Phoned grandma and spoke to her and we glowed for half an hour in laughter and it was funny and lovely and I had to repeat a few times where I was going and I made her laugh and I brought grandpa into the conversation who could be heard from his chair making comments in the background and we all laughed and joked and talked about this and that and I made my grandma feel warmth and love and joy and at the end of the conversation I made sure she heard me tell her that I loved her and to send grandpa my love then she asked: "And what's your name?" And all the love that had been built up in the conversation felt even stronger as emotion choked me up a little that she didn't know my name and I told her who I was and we hung up on the warmest terms that any two people who don't know each other could possibly have over a phone.

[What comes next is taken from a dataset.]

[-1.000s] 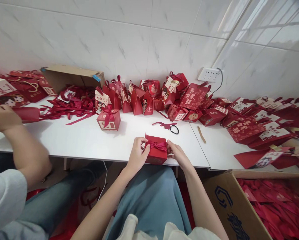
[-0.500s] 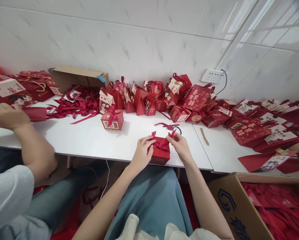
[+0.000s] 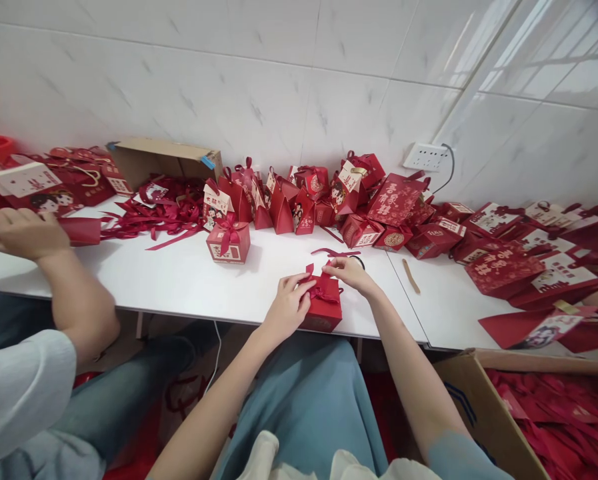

And I walked down the high street with smeared puddles of rain and buses slicing through slush and shop windows lit up with Christmas lights literally past some carol singers like a clichéd movie towards a shit gig in a shit room in a shit part of town but I couldn't focus on any of it, I just felt a bit emotional thinking about my grandma and how life takes everything from you - your health, your strength - even your memories. And this could give way to morbid despair but I came away with a small gem in accepting this is the game - what can you do? It all points towards the one true reality - that all you have in life is the moment you are experiencing here and now. Don't even pin your hopes on banking your memories or filing away the good times to ponder and reflect on - all you have is the moment you are experiencing here and now. And in that moment what we experienced was real and I know that my love for her is real and I know that the love we created in the conversation was real and I know that love itself is real and I know the conversation was worth it even if putting down the telephone she thought for a brief moment I was just a nice man she'd spoken to rather than a grandson she'd known for thirty eight years and who held me in her arms as a baby.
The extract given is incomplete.